= Problem description =
Output exactly the lines below, starting with the line that has "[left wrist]" and going on through the line that has "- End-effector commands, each", both included, and no other lines.

[Data entries]
[Start of section]

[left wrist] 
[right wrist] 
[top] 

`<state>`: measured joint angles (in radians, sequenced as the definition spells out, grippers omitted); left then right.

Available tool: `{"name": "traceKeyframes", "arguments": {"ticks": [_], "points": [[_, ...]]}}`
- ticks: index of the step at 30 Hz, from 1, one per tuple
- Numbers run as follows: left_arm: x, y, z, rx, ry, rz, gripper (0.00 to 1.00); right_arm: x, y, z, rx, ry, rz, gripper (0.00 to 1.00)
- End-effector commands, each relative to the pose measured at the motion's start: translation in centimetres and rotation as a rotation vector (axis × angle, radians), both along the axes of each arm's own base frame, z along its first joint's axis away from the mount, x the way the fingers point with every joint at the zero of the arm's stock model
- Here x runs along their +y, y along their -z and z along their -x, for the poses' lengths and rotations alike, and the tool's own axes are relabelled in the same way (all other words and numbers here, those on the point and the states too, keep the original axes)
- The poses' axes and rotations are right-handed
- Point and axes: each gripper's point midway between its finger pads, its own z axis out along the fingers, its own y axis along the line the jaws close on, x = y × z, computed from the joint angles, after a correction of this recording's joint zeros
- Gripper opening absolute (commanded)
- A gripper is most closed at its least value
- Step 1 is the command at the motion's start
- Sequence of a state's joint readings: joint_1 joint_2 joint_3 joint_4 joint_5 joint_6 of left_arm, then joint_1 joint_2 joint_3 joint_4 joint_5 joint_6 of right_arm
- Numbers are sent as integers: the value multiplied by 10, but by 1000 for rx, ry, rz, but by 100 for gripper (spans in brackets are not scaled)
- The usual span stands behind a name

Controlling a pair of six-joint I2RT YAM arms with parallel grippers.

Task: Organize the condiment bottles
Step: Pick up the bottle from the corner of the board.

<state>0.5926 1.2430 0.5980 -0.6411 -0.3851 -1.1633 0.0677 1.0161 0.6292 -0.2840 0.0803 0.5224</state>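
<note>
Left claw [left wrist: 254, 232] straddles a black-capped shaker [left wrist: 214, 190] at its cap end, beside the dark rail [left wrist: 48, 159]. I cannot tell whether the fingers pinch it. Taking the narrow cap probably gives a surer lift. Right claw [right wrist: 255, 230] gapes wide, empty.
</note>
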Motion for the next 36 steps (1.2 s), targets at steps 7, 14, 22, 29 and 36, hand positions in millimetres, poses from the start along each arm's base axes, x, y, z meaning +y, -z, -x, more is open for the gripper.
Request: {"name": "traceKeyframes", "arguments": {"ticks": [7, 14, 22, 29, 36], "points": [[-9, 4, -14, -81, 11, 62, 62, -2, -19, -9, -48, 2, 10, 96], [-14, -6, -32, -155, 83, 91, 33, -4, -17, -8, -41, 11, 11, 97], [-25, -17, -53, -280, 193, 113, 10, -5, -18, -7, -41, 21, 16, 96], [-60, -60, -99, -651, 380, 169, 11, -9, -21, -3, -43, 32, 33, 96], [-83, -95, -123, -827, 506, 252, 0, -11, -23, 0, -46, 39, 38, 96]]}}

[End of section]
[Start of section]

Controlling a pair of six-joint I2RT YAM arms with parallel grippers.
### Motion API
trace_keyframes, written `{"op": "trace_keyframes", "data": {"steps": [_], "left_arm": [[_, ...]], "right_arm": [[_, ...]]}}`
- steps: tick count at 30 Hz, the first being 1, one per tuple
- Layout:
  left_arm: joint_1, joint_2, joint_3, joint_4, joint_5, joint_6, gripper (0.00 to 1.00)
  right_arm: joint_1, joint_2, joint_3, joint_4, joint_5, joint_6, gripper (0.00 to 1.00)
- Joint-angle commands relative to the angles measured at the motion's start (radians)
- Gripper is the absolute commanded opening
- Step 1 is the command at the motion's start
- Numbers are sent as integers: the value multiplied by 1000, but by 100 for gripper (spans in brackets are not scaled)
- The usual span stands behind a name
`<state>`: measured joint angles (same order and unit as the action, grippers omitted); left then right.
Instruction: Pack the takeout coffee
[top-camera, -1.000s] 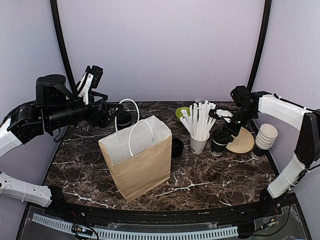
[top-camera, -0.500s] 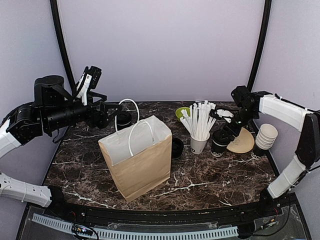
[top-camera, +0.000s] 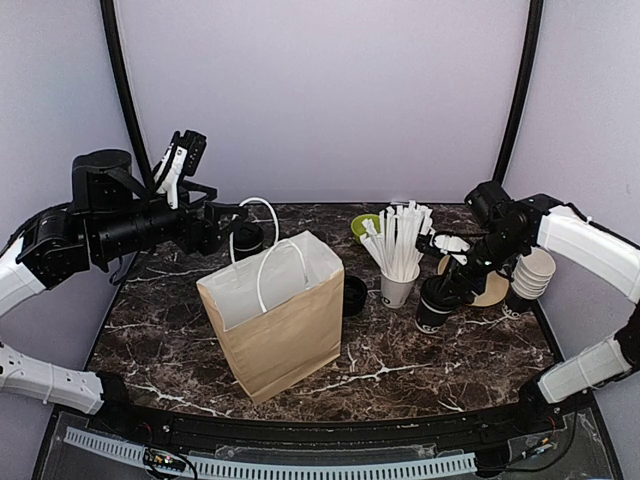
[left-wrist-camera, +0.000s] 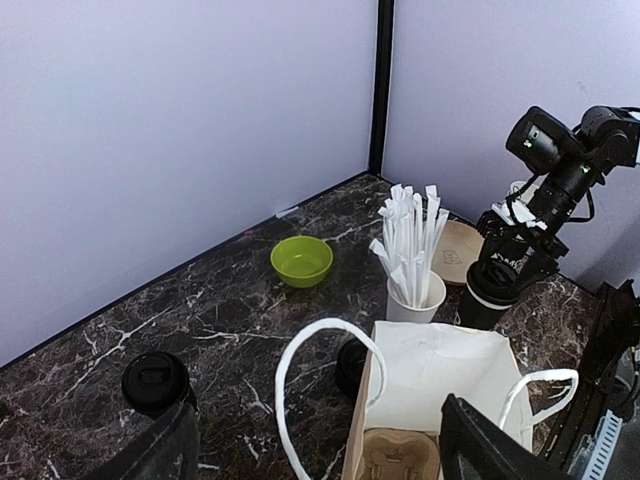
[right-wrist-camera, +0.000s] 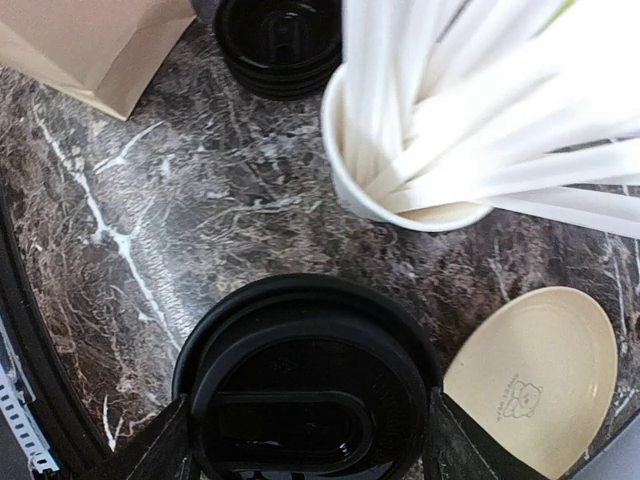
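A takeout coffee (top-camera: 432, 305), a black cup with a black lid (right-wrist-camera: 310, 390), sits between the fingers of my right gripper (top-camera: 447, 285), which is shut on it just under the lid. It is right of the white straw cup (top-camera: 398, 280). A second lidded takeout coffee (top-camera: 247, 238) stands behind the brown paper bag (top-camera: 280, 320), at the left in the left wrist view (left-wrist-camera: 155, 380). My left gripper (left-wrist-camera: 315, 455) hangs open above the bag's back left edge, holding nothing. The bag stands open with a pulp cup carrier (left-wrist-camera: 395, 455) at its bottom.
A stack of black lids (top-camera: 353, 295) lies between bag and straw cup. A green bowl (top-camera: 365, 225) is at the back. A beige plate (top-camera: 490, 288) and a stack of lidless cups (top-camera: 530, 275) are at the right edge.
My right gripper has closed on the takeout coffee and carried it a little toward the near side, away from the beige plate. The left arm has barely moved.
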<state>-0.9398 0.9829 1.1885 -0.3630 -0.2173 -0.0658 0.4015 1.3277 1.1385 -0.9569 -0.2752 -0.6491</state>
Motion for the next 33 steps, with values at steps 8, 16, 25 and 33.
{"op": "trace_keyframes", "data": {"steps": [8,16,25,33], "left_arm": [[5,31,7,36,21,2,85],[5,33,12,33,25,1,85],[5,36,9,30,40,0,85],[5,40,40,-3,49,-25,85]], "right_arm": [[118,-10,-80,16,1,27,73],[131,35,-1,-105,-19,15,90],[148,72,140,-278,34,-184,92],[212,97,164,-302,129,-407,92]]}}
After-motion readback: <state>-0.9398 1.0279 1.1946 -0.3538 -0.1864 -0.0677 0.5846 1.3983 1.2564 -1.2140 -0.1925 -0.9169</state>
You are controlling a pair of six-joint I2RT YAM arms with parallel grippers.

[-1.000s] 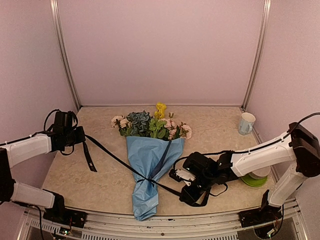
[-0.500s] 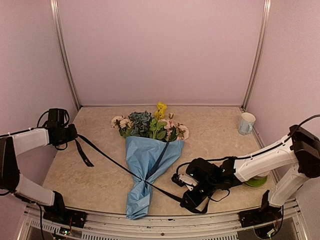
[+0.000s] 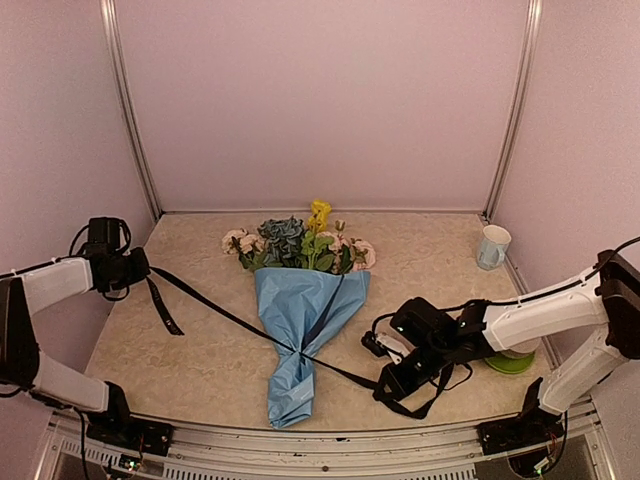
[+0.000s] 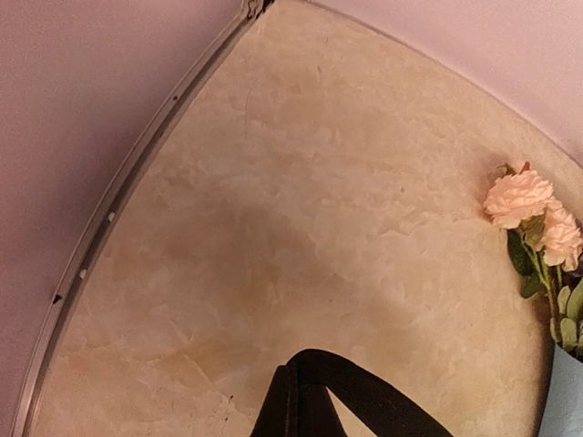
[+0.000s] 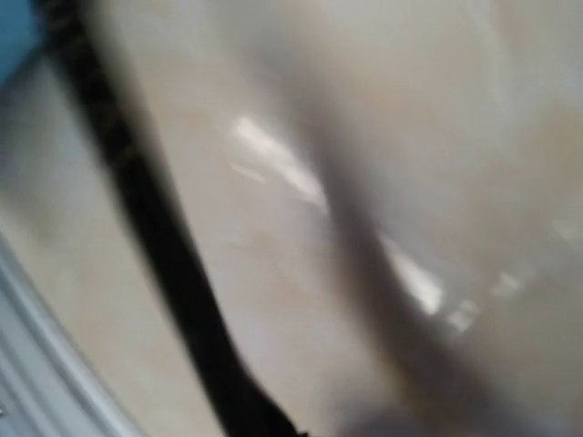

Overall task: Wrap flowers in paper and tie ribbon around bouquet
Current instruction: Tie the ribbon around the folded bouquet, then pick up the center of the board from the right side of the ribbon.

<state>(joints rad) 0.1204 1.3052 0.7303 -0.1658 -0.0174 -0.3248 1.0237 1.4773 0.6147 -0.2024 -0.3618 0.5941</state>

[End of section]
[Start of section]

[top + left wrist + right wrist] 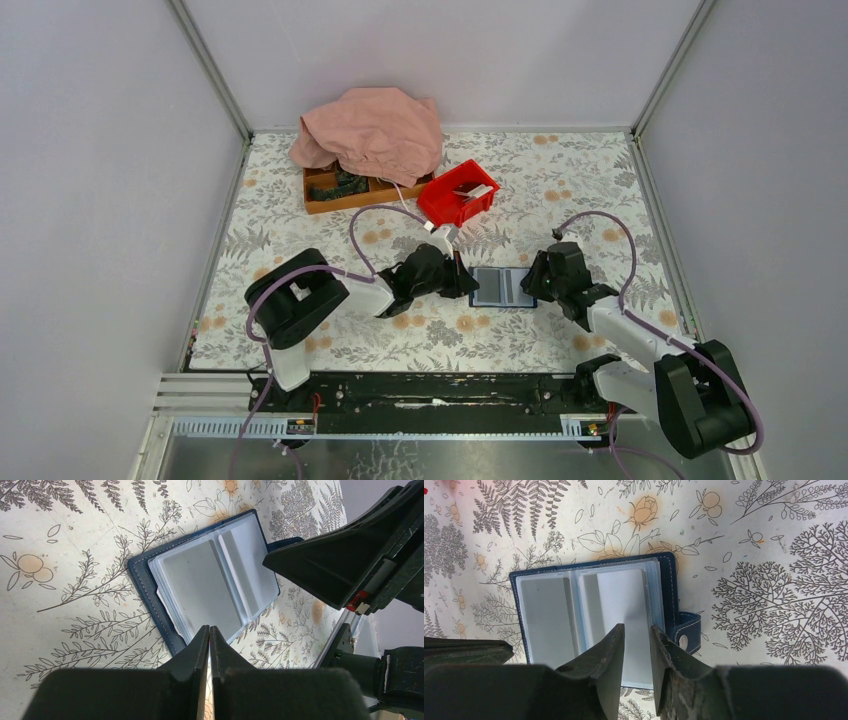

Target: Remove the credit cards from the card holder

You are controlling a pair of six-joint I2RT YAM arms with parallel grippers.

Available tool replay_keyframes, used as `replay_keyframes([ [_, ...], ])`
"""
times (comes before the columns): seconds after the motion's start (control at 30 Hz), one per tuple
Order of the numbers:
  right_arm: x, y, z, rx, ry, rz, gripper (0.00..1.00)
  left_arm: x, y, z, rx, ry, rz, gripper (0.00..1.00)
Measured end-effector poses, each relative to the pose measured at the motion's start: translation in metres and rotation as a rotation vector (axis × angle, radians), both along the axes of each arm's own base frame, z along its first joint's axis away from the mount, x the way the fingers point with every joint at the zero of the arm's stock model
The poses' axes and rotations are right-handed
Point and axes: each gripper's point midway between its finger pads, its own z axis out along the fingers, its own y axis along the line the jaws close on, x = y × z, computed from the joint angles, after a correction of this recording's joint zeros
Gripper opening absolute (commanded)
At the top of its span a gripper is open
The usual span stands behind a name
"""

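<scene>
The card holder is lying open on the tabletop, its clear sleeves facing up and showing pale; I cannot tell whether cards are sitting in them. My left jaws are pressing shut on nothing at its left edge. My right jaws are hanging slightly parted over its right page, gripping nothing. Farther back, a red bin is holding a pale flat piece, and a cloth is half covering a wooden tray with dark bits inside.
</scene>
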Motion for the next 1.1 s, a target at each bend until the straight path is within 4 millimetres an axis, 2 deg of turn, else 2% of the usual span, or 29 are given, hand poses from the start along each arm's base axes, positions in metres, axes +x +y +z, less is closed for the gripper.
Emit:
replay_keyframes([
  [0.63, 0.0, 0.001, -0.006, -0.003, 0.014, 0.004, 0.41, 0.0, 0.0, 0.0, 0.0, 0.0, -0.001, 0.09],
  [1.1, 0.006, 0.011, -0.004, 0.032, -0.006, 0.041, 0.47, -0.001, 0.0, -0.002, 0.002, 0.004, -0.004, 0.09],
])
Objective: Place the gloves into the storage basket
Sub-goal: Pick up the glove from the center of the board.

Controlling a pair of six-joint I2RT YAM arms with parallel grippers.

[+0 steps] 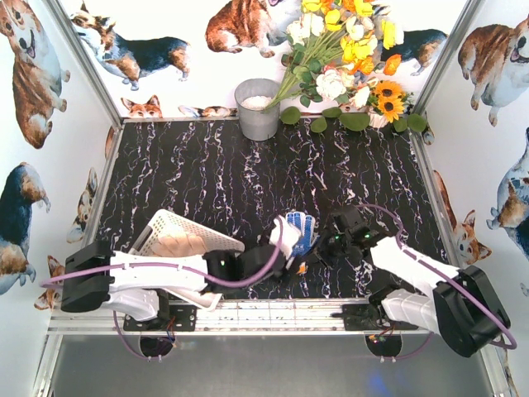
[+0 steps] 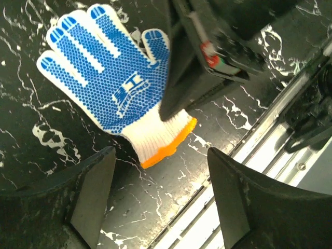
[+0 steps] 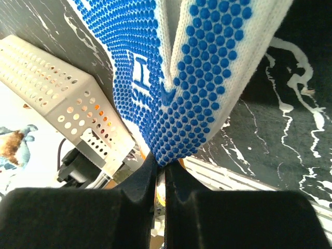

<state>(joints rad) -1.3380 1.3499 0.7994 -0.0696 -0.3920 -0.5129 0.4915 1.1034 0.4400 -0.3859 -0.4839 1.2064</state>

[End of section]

= Solved problem =
[left wrist] 
[right wrist] 
[top] 

`<state>`: measured joint angles (in radians, sequenced as the definition spells out, grippers omitted); left then right.

Available tool: `{"name": "traceKeyframes", "arguments": {"ticks": [_], "points": [[_, ...]]}}`
- ticks: index of the step at 30 Hz, from 1, one per tuple
- Numbers run as follows: left_arm: x, y, z, rx, ry, rz, gripper (0.00 to 1.00); right_arm: x, y, z, rx, ry, rz, gripper (0.00 to 1.00)
- End-effector commands, each relative to the pose measured at the motion's start: translation in centimetres and rotation as a rotation vector (axis × angle, radians), both along the axes of each arm's own base frame, z along its first joint's axis away from the mount, x the way the fingers point with every joint at the zero of the arm's stock model

No further output is given for this exercise.